What made you turn contact lenses into a lifelong passion?
[Laughs] I can’t talk about my career without talking about my mentors. I’ve had some of the most incredible mentors ever: Neal Bailey, Gerald Lowther, John Schoessler, Richard Hill. Early in my life, I ran into a guy by the name of Brien Holden, he was very inspirational. He was here on sabbatical and I was a graduate student. When I was in optometry school, optometry was still a drugless profession, and the only thing we did really that affected the physiology was apply contact lenses. Jerry Lowther invited me to work in his lab when I was a student, and I just got hooked. I became a complete lab rat in his lab and the contact lens clinic. Ohio State is one of the meccas for contact lens research because of all those people I mentioned. The who’s who of the contact lens field would come through from all over the world three times a year. It was an environment where I just totally got hooked on it.
What should we look for in upcoming contact lens developments?
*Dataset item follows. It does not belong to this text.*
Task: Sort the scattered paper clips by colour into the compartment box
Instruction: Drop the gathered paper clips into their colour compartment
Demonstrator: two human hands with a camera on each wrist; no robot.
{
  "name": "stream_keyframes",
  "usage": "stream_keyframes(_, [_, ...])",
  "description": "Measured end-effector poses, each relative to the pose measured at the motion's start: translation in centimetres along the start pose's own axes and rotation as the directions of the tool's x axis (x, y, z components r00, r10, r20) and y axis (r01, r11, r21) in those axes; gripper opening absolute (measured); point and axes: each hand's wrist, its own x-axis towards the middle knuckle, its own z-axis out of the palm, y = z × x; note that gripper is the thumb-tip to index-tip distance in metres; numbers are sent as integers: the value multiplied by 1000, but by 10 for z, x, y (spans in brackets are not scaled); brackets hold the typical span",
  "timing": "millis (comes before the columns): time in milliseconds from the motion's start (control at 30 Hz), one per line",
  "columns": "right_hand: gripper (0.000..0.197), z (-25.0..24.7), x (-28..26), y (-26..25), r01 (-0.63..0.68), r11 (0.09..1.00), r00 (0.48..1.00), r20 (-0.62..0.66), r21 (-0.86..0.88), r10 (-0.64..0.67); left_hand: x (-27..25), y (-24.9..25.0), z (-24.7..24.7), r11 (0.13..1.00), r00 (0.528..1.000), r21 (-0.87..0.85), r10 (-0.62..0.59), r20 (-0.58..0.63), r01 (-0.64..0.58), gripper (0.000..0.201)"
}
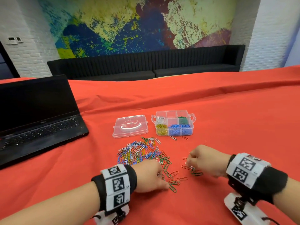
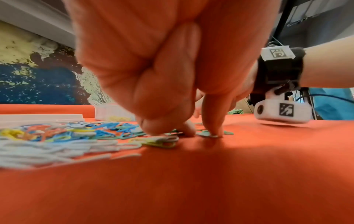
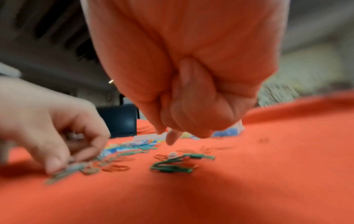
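A mixed pile of coloured paper clips [image 1: 138, 153] lies on the red cloth before the clear compartment box [image 1: 171, 115]. The box holds white, green, yellow and blue clips in separate sections. My left hand [image 1: 164, 181] is at the pile's near right edge, fingers curled down. Its thumb and fingertips [image 2: 184, 131] pinch at green clips [image 2: 207, 134] lying on the cloth. My right hand [image 1: 189, 161] hovers over scattered red clips, fingers curled [image 3: 170, 141]; no clip shows between them. A small bunch of green clips [image 3: 172, 166] lies just below it.
The box's clear lid [image 1: 130, 128] lies left of the box. An open black laptop [image 1: 37, 120] sits at the far left. Two loose clips [image 1: 173, 138] lie by the box's front wall. Bare red cloth stretches to the right and toward me.
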Motion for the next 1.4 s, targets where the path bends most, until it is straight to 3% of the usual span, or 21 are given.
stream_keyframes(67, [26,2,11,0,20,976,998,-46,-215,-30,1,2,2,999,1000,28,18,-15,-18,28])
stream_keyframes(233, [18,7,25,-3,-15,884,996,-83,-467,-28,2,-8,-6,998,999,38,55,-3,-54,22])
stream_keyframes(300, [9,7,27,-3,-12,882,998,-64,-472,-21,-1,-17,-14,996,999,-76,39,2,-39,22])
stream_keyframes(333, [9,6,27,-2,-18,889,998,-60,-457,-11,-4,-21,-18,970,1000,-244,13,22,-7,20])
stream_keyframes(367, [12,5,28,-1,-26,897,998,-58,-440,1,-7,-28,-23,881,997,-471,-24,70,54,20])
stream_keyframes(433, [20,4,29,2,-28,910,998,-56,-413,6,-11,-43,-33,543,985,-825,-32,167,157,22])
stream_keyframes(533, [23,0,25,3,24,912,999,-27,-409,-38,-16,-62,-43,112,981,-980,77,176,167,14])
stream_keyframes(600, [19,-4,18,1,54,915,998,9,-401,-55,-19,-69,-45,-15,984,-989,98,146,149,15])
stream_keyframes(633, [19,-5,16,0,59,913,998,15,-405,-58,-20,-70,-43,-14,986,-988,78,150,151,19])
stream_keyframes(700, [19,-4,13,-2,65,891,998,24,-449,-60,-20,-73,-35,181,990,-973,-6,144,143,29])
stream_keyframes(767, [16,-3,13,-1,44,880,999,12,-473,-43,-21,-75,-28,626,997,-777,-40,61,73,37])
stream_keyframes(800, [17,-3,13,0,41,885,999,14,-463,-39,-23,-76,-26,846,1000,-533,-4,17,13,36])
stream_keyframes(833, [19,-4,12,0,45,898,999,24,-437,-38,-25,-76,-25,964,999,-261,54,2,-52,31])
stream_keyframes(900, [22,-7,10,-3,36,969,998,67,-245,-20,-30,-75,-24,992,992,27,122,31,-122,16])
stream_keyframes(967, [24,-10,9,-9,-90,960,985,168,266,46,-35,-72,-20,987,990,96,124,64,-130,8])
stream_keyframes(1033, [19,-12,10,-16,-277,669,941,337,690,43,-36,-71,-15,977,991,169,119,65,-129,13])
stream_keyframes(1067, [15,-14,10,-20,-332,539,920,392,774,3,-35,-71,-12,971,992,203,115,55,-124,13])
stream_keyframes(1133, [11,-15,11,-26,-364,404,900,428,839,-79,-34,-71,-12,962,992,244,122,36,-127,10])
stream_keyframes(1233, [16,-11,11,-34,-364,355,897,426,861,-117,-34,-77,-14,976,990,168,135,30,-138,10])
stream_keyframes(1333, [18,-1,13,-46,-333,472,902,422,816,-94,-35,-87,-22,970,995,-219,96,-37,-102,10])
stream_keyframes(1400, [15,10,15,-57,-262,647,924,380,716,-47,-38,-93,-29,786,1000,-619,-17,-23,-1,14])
I would tell you, but then I’d have to kill you. [Laughs] I think that this whole idea of contact lens being used beyond the scope of correcting vision to diagnose eye disease or to obtain information from the cloud is fascinating. They’re wonderful concepts, but there’s a lot of work between those concepts and making them safe, effective, and successful in the marketplace. It’s very difficult, companies have developed some amazing products, they’re not even on the market. The cost of entry is high. The market’s not growing double-digit like some of the large companies need. I do think there’s great potential, and yet I’m very interested in making sure that it works right, works well, and it’s got to be economically feasible for patient, doctor, corporation.
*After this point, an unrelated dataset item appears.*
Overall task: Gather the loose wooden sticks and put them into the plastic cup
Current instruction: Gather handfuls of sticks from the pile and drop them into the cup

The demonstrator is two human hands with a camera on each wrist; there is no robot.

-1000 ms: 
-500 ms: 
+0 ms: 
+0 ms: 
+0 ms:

What advice do you have for new grads?
There’s so much opportunity for young eye doctors. There’s so much need for eye care, whether that’s for a diabetic patient, a glaucoma patient, so much uncorrected refractive error in the world, so many opportunities to serve people. Obviously the challenge is getting paid for it because students are in a lot of debt, and yet they’re going into a field that is so rewarding. It’s great way to make a living, but it’s such a rewarding way to help people have a better life.
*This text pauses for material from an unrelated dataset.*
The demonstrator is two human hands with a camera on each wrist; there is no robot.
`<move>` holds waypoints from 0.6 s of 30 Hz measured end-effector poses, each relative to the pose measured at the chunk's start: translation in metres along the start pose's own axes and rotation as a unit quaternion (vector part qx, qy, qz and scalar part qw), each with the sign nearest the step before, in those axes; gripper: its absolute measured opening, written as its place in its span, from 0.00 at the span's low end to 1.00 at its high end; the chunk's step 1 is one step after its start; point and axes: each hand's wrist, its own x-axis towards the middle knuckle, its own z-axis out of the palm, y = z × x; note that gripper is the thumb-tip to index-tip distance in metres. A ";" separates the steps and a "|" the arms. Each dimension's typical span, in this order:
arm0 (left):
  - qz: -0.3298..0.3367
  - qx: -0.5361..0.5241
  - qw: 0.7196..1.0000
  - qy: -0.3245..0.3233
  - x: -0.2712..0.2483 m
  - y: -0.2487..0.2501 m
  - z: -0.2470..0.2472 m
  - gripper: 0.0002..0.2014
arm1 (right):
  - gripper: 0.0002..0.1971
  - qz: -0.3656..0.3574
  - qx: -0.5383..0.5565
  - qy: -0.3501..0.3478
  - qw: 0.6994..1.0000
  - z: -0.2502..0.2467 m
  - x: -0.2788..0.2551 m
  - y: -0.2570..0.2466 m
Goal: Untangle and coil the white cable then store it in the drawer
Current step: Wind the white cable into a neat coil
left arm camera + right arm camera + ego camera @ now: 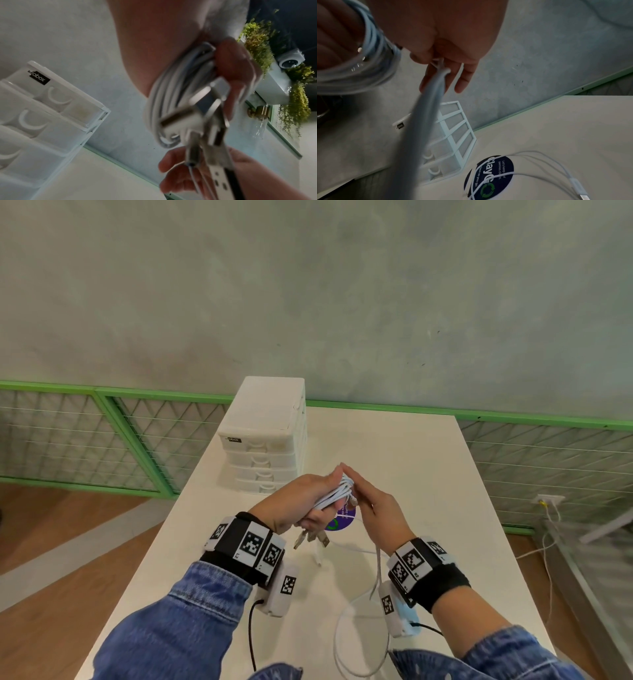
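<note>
We're mid-coil: the thin white multi-strand cable [334, 494] sits bundled in our left hand [301, 501], whose grip is curled tight round the loops, above the pale flat surface [411, 481]. Right hand [375, 513] has its grip pinched on the loose strands feeding in. The bundle's long axis runs diagonally, up and away toward the fingertips, with metal USB plugs [310, 537] hanging down toward us. The slack tail [356, 625] lies looped on the surface near us. Next, likely: wrap the remaining slack onto the bundle, then open a drawer of the white plastic four-drawer box [265, 446], all shut now.
</note>
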 end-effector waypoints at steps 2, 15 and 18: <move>0.015 -0.018 1.000 -0.009 -0.001 0.003 -0.001 0.29 | 0.27 0.027 -0.036 -0.026 0.999 0.004 -0.001 0.003; 0.112 -0.213 0.970 -0.007 0.005 0.025 0.018 0.31 | 0.12 0.094 -0.057 -0.104 0.988 0.022 -0.007 -0.006; 0.148 -0.323 0.935 0.017 0.012 0.026 0.021 0.28 | 0.13 0.094 -0.064 -0.142 0.983 0.027 -0.010 -0.009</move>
OD Q&A: Matt Geller, OD, founder of NewGradOptometry.com
What's the craziest thing you've ever done?
I don’t know if it’s crazy. One of things I’m most touched by is the work we did for the last five with Bausch + Lomb supporting an initiative with Lions Club International Foundation to support the Pediatric Cataract Initiative. It was a $500,000 investment in helping people, in developing countries mostly, build capacity and do research in pediatric cataract, infant cataract, and care and treatment of the cataract patient. I didn’t realize at the time it started what a big deal was. So, I look back and I’m kind of like, “That was kind of a crazy idea,” but we pulled it off with a lot of collaboration.
What legacy do you want to leave behind?
I always think it’s more important to someone else. I guess the people I’ve taught, mentored, encountered in the field, collaborated with, I hope the things we’ve done together really have meaning for people who need what we’ve done. Whether that’s for a patient with keratoconus or a young myope like myself who got his first contact lenses. I want those people who I’ve worked with to really feel good about what they do. Not just because they have a great livelihood from what we’ve learned together but they really appreciate what it does for their fellow man.